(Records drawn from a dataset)
※ ※ ※

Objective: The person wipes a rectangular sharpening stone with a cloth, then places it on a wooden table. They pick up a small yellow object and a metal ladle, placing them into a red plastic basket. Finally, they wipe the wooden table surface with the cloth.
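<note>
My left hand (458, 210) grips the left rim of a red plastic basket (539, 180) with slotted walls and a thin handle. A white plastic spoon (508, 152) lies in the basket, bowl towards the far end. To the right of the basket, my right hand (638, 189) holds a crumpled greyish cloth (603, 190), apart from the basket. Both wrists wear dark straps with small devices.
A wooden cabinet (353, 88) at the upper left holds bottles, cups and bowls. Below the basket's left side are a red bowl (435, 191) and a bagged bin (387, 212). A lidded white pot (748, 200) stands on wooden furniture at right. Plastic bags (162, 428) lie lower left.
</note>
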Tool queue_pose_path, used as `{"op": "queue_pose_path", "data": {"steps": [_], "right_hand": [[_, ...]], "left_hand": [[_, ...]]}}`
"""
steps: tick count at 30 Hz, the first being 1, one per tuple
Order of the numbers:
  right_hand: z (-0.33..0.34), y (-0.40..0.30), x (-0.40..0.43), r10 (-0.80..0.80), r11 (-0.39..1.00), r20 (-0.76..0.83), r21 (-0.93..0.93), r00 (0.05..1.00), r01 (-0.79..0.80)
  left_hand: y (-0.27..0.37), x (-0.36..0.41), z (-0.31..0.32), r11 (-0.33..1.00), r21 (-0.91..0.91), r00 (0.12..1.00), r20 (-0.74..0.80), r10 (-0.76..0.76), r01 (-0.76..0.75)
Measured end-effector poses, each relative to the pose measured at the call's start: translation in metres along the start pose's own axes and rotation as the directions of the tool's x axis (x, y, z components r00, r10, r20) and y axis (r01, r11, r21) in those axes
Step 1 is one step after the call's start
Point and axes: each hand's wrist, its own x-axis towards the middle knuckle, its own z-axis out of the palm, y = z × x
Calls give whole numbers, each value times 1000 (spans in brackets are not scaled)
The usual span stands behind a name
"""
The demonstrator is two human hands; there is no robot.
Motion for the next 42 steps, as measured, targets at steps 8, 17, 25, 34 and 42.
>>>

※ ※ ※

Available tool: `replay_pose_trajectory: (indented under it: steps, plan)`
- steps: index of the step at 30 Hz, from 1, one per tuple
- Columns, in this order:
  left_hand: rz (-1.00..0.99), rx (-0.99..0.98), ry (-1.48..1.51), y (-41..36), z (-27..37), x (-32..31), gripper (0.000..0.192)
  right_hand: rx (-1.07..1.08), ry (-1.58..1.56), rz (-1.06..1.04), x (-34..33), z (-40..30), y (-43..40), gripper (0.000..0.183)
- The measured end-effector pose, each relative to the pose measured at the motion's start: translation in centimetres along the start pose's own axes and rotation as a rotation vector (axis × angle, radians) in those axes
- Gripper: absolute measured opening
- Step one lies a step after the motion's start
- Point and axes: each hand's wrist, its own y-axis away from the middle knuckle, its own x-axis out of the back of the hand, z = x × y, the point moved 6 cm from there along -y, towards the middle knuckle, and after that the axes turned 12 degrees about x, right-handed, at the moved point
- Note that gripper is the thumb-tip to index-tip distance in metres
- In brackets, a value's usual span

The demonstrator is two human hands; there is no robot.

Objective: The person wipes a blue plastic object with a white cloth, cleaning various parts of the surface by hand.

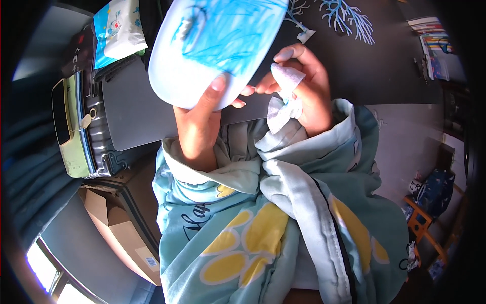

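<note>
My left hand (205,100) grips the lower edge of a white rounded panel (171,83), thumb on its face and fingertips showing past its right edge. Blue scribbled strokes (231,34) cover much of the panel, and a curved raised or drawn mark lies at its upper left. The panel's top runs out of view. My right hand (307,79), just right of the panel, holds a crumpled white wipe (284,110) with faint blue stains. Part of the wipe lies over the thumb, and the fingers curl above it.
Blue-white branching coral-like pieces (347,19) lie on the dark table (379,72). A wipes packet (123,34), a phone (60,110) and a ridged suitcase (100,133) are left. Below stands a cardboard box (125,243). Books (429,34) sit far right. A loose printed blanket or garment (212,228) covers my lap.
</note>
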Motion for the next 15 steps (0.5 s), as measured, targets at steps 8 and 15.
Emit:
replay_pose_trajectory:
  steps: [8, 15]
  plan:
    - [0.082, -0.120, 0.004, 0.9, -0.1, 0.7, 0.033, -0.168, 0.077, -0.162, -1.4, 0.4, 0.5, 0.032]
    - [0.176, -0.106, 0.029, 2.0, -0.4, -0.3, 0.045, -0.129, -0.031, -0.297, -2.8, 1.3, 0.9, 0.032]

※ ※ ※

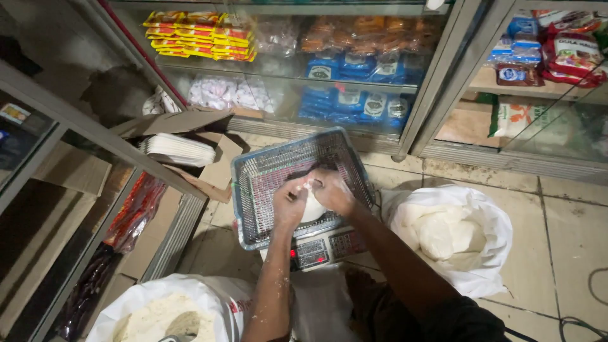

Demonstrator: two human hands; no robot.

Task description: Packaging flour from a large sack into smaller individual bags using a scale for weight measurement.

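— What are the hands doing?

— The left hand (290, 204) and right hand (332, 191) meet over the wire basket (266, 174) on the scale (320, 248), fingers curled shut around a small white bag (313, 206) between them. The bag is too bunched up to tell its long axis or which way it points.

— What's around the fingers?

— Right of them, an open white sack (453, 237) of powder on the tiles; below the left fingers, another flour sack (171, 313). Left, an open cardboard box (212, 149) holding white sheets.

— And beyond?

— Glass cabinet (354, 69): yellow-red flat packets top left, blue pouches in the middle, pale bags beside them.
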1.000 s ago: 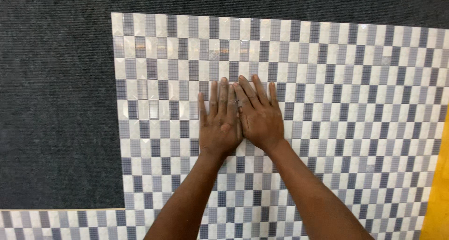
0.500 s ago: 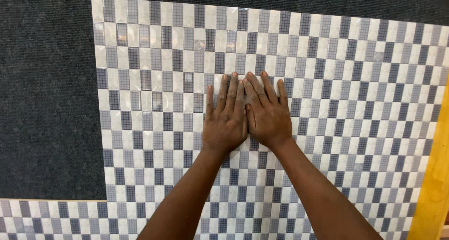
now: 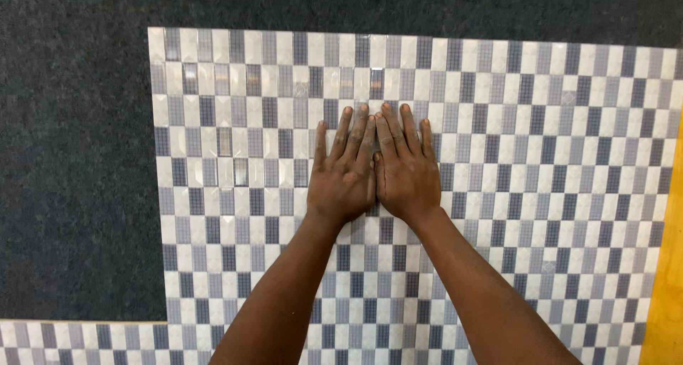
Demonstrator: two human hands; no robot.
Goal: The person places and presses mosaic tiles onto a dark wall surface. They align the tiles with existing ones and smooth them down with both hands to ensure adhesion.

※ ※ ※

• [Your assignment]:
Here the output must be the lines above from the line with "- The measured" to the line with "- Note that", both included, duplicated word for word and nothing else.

• [Reply]:
- The measured end-effector pose, each relative to the pose measured at the motion's start: translation in centimetres along the start pose's own axes and rotation as a rotation vector (axis × angle, radians) in those axes
- Gripper: absolute measured opening
- Step one lies a step after the motion's start
- Point and axes: each hand's wrist, its own y-axis away from the middle knuckle, its own x-axis out of the back of the hand, z = x × y, the point moved 6 cm from there along -y, towards the middle knuckle, and after that the axes turned 12 degrees about x, right-handed, at the moved point
- Note that gripper is the thumb-tip to index-tip distance in metres

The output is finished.